__REQUIREMENT__.
A faithful copy is required: transcribe each line below exactly, minus the pictures.

__INPUT DATA__.
■ ■ ■ ■ ■ ■ ■

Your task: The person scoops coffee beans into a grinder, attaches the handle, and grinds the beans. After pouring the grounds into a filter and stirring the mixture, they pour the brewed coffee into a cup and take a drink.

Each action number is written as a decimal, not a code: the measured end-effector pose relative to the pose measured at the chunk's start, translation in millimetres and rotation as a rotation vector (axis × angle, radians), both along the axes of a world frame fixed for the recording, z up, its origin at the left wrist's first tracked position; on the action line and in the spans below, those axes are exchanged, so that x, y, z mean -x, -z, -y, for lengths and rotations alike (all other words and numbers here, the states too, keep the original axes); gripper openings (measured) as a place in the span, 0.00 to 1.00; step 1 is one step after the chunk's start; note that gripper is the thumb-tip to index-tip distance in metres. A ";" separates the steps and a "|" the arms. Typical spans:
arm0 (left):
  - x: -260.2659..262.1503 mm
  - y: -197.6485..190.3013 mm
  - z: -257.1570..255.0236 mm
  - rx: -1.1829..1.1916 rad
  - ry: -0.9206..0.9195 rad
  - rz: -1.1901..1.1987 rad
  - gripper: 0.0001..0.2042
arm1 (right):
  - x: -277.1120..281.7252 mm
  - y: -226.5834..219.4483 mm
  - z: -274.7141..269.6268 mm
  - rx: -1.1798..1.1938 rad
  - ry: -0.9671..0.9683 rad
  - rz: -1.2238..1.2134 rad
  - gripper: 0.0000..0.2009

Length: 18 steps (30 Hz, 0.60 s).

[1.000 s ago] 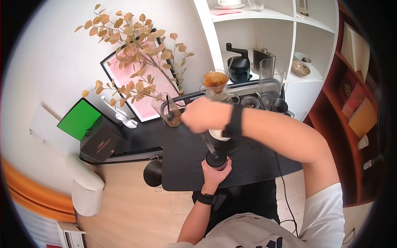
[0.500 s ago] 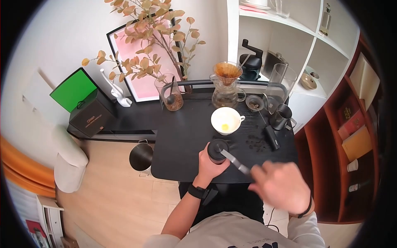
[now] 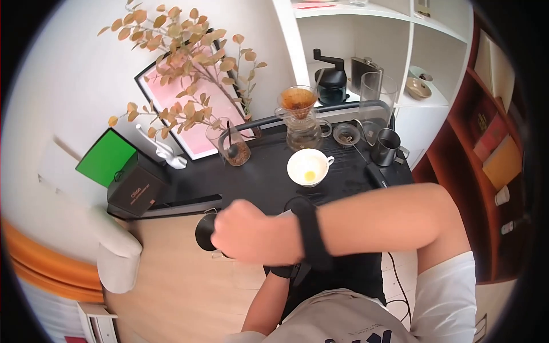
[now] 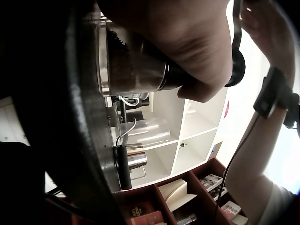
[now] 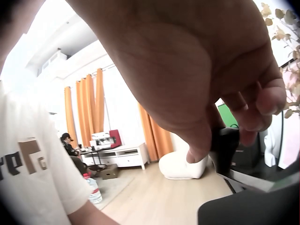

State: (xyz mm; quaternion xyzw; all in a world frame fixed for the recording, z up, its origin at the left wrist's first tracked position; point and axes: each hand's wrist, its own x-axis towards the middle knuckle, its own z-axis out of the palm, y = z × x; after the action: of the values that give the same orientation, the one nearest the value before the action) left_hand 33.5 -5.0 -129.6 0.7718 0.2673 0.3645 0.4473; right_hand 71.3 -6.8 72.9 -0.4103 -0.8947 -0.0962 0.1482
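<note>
In the left wrist view my left hand (image 4: 192, 42) grips the dark upper part of a grinder, whose clear jar (image 4: 136, 65) holds dark grounds and stands against the black tabletop. My right hand (image 5: 187, 70) pinches the black knob (image 5: 225, 145) of its metal crank arm (image 5: 248, 180). From the head, my right hand (image 3: 251, 231) is left of the grinder, blurred; its wrist and forearm hide my left hand and most of the grinder. Beyond them sits a white cup (image 3: 309, 167) with a small yellow spot inside.
Behind the cup stand a glass server (image 3: 303, 137) with a filter dripper (image 3: 297, 102), a metal pitcher (image 3: 387, 147) and a jar of brown pieces (image 3: 235, 154). A black handheld tool (image 3: 376, 175) lies at the right. A black bin (image 3: 206, 231) is beyond the table's left edge.
My right hand has swung round the grinder with the crank, from its far side to the near right, then to the left. My left hand was gripping the grinder in both earlier frames.
</note>
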 end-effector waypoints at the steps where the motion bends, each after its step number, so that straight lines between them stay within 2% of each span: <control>1: 0.0 6.6 -2.3 -0.040 0.001 0.003 0.20 | -3.6 -9.5 -15.6 0.044 0.018 0.033 0.04; 3: 1.0 10.4 -8.5 -0.121 -0.004 0.014 0.25 | -16.5 -34.7 -37.1 0.169 0.085 0.182 0.04; 4: -2.0 -3.4 -9.3 -0.146 -0.011 0.160 0.21 | -27.7 -37.3 -47.1 0.199 0.071 0.147 0.05; 5: -7.2 -12.3 -9.7 -0.149 -0.010 0.163 0.21 | -39.1 -39.8 -56.2 0.231 0.054 0.117 0.06; 7: -17.7 -19.8 -5.8 -0.036 -0.018 0.331 0.15 | -57.9 -49.1 -60.6 0.305 0.083 0.126 0.08; 8: -20.0 -4.8 -10.4 -0.021 0.012 0.330 0.15 | -66.5 -49.1 -58.9 0.268 0.152 0.158 0.08; 9: -18.5 -7.7 -7.9 -0.019 0.002 0.339 0.15 | -75.5 -46.7 -57.1 0.230 0.219 0.187 0.08; 11: -15.6 -18.5 -4.4 0.083 0.010 0.323 0.07 | -102.9 -24.2 -63.0 0.132 0.337 0.189 0.06; 12: -15.1 -16.2 -6.4 0.081 0.006 0.329 0.07 | -116.1 -28.2 -59.2 0.199 0.389 0.223 0.06; 13: -14.5 -12.1 -9.0 0.022 -0.008 0.307 0.11 | -127.9 -31.7 -52.5 0.267 0.439 0.259 0.06; 14: -15.0 -7.6 -10.6 -0.035 -0.026 0.289 0.17 | -138.8 -32.3 -41.1 0.228 0.457 0.254 0.05; 15: -15.4 -7.1 -11.6 -0.030 -0.042 0.303 0.17 | -149.5 -33.2 -28.7 0.191 0.471 0.252 0.05; 18: -12.5 -8.4 -11.9 -0.058 -0.060 0.311 0.19 | -171.1 -35.6 18.0 0.283 0.561 0.382 0.07</control>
State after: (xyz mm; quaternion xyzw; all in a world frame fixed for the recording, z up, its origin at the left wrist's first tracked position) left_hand 46.0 6.9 -121.2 0.7103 0.2071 0.5001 0.4500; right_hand 242.4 -24.7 108.4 -0.6306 -0.7635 -0.0833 -0.1118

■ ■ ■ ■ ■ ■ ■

__RESULT OF THIS TASK__.
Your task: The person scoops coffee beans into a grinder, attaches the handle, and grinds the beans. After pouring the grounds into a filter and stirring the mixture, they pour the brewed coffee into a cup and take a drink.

Each action number is written as a decimal, not a code: the measured end-effector pose relative to the pose measured at the chunk's start, translation in millimetres and rotation as a rotation vector (axis × angle, radians), both along the axes of a world frame fixed for the recording, z up, its origin at the left wrist's first tracked position; on the action line and in the spans below, those axes are exchanged, so that x, y, z mean -x, -z, -y, for lengths and rotations alike (all other words and numbers here, the states too, keep the original axes); gripper openings (measured) as a place in the span, 0.00 to 1.00; step 1 is one step after the chunk's start; note that gripper is the thumb-tip to index-tip distance in metres. A ";" separates the steps and a "|" the arms. Typical spans:
arm0 (left):
  - x: -260.2659..262.1503 mm
  - y: -197.6485..190.3013 mm
  - z: -257.1570..255.0236 mm
  - rx: -1.1829..1.1916 rad
  - ry: -0.9206..0.9195 rad
  - rz: -1.1901..1.1987 rad
  - gripper: 0.0001..0.2042
arm1 (right):
  - x: -277.1120..281.7252 mm
  - y: -226.5834..219.4483 mm
  - z: -274.7141..269.6268 mm
  - rx: -1.1798..1.1938 rad
  - ry: -0.9671..0.9683 rad
  - rz: -1.2238..1.2134 rad
  - gripper: 0.0000..0.2009

Length: 18 steps (30 Hz, 0.60 s).

[1.000 s ago] 
[0.500 s ago] 
[now] 
[now] 
[now] 

State: (xyz mm; quaternion xyzw; all in a world frame fixed for the recording, z up, its origin at the left wrist's first tracked position; point and axes: each hand's wrist, its own x-axis towards the middle knuckle, its own z-axis out of the palm, y = z × x; after the action: of the values that give the same orientation, the one nearest the value before the action) left_hand 33.5 -5.0 -129.6 0.7718 0.2673 0.3645 0.4473; right_hand 71.3 -6.8 72.9 -0.4103 -0.8947 -0.0962 0.1482
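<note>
In the left wrist view my left hand (image 4: 192, 42) grips the dark upper part of a grinder, whose clear jar (image 4: 136, 65) holds dark grounds and stands against the black tabletop. My right hand (image 5: 187, 70) pinches the black knob (image 5: 225, 145) of its metal crank arm (image 5: 248, 180). From the head, my right hand (image 3: 251, 231) is left of the grinder, blurred; its wrist and forearm hide my left hand and most of the grinder. Beyond them sits a white cup (image 3: 309, 167) with a small yellow spot inside.
Behind the cup stand a glass server (image 3: 303, 137) with a filter dripper (image 3: 297, 102), a metal pitcher (image 3: 387, 147) and a jar of brown pieces (image 3: 235, 154). A black handheld tool (image 3: 376, 175) lies at the right. A black bin (image 3: 206, 231) is beyond the table's left edge.
My right hand has swung round the grinder with the crank, from its far side to the near right, then to the left. My left hand was gripping the grinder in both earlier frames.
</note>
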 end-effector waypoints at the steps where the motion bends, each after its step number, so that straight lines between them stay within 2% of each span: <control>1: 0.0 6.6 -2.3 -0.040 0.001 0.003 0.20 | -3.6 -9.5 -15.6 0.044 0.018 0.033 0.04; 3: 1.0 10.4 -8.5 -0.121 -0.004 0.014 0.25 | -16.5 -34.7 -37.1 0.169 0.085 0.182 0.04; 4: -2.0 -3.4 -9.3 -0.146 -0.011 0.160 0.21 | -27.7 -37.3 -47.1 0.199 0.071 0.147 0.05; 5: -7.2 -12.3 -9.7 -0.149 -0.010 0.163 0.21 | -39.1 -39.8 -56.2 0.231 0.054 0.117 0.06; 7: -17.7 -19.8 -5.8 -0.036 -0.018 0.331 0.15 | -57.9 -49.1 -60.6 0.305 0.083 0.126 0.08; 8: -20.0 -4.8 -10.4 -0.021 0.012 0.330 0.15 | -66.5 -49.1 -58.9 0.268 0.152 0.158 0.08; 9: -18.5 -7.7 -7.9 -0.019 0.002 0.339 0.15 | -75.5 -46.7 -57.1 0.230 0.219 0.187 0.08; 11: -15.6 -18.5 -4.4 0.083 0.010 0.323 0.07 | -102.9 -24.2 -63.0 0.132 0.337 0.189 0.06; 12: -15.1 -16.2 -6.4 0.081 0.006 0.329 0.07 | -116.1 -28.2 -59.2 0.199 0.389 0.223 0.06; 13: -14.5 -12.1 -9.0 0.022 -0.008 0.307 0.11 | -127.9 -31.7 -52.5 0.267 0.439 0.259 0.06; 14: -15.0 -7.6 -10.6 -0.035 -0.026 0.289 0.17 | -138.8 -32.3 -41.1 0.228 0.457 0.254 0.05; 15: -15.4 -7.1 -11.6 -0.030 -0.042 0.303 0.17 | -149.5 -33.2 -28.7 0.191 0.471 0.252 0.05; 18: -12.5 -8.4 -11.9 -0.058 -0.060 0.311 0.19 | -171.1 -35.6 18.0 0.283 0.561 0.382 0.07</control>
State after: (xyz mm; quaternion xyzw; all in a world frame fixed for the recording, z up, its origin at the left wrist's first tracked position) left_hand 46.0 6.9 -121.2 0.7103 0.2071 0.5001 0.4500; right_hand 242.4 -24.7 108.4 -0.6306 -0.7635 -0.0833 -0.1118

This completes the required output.